Possibly but am in here. Consolidation in the media sector continues apace and in the 5th biggest market there is only one major commercial player. There is no doubt ITV is a potential bid target but as others say has been for a long time now. The question is does the current market cap provide such a good opportunity for LG or others, that they feel obliged to act? If ITV is to go now certainly seems a very attractive time for a potential suitor. Whatever you think regarding the future of advertising (and I don't think TV advertising is going anywhere soon) to pick up this company for 6bn + debt and a 30% premium still seems a genuine bargain at the moment. Anyway time will tell and such bids always seem to come out of the blue, so my view is you need to be in if that bid comes. In the meantime a FTSE 100 on 9x earnings yielding 6% with a 2x dividend cover looks cheap to me.
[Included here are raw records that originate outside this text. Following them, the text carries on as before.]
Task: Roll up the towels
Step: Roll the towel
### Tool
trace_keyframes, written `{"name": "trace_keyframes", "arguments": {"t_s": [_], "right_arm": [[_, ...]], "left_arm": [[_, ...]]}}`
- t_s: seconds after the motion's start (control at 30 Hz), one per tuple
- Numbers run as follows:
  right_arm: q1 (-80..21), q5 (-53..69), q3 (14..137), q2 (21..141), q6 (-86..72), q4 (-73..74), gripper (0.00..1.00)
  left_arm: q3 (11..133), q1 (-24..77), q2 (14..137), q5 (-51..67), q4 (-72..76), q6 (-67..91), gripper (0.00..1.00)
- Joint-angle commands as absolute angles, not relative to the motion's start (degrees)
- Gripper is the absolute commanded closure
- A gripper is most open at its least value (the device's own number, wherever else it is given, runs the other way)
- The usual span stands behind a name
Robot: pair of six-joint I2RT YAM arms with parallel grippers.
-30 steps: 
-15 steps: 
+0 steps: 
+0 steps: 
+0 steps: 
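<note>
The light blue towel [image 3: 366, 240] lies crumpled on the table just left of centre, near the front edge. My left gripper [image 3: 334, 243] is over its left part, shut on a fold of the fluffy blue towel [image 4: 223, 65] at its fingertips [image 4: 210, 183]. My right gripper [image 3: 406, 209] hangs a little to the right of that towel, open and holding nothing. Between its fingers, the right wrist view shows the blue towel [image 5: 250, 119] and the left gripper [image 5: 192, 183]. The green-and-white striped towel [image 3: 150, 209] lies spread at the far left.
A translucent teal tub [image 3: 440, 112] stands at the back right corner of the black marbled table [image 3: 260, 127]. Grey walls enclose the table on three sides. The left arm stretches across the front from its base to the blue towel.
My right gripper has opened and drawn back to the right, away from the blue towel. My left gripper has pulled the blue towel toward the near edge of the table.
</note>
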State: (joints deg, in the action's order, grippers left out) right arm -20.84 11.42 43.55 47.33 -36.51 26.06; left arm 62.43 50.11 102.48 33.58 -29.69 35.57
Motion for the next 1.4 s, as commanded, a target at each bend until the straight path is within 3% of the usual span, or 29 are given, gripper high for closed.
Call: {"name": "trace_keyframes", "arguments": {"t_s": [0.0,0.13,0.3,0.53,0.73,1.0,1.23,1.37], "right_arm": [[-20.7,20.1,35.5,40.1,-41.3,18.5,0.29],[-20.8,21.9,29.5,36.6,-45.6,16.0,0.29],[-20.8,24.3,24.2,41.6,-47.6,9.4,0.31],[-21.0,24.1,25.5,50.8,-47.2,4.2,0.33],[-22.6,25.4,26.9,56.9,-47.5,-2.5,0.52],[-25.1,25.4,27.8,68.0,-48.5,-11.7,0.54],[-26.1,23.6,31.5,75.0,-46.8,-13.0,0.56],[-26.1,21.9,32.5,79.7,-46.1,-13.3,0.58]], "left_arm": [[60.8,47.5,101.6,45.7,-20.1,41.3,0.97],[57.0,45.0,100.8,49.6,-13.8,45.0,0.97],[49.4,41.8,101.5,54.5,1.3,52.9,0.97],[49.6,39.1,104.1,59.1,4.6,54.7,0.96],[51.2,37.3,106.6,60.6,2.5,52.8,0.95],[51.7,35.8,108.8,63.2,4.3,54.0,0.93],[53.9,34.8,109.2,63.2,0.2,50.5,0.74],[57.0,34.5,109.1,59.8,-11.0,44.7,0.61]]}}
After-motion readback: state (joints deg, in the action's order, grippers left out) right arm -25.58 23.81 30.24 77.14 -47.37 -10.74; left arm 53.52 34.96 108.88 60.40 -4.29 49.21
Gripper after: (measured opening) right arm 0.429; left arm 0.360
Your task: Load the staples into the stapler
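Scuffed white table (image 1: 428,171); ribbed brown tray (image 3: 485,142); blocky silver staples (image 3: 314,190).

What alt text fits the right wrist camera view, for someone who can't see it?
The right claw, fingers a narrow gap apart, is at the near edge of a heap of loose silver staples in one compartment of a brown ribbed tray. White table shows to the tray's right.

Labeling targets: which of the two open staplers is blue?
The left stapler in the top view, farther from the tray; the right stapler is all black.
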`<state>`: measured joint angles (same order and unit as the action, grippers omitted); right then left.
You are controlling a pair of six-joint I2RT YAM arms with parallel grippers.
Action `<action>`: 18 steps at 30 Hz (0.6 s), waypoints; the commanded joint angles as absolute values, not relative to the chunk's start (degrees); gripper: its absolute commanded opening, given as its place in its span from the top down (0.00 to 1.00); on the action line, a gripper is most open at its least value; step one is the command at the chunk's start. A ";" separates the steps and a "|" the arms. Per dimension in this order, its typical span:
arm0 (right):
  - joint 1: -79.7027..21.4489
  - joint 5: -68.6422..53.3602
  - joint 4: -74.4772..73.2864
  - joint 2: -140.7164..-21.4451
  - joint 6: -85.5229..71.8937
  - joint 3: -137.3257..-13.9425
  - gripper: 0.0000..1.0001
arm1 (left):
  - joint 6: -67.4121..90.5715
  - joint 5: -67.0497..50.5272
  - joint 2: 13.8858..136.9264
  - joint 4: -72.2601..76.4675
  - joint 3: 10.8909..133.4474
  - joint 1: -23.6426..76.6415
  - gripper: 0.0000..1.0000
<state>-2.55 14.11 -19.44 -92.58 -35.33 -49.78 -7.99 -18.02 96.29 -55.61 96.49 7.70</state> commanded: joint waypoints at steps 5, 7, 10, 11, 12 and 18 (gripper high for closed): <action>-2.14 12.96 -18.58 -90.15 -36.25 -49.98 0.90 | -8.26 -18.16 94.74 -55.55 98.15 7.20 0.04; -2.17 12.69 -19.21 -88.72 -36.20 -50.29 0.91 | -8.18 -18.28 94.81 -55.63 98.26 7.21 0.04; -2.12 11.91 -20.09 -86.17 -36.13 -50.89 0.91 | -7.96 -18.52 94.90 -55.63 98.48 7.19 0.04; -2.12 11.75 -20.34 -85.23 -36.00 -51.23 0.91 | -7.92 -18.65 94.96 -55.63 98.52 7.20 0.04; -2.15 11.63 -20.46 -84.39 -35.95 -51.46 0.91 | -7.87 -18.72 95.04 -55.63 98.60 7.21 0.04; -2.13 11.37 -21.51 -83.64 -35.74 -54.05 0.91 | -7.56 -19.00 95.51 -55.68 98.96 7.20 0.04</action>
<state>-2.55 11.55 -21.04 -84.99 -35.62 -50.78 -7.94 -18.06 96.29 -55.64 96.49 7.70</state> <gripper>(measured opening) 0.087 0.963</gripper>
The way this is trading there seems to be a ding dong between whoever GS have lent shares out to and the broader market. Given volumes would hope the short players will be out of amo soon enough. Now just a nice short squeeze to make things perfect!
To be honest when the great Ponzy scheme fails I think there will be few hiding places. Don't think we are there yet though. Kept thinking this must have bottomed but something still does not feel right. Pension defecit, Jacob as PM, who knows. Still feels a mad valuation unless something is very rotten we do not know about. Let's just hope Conn and cronies are thrown out soon.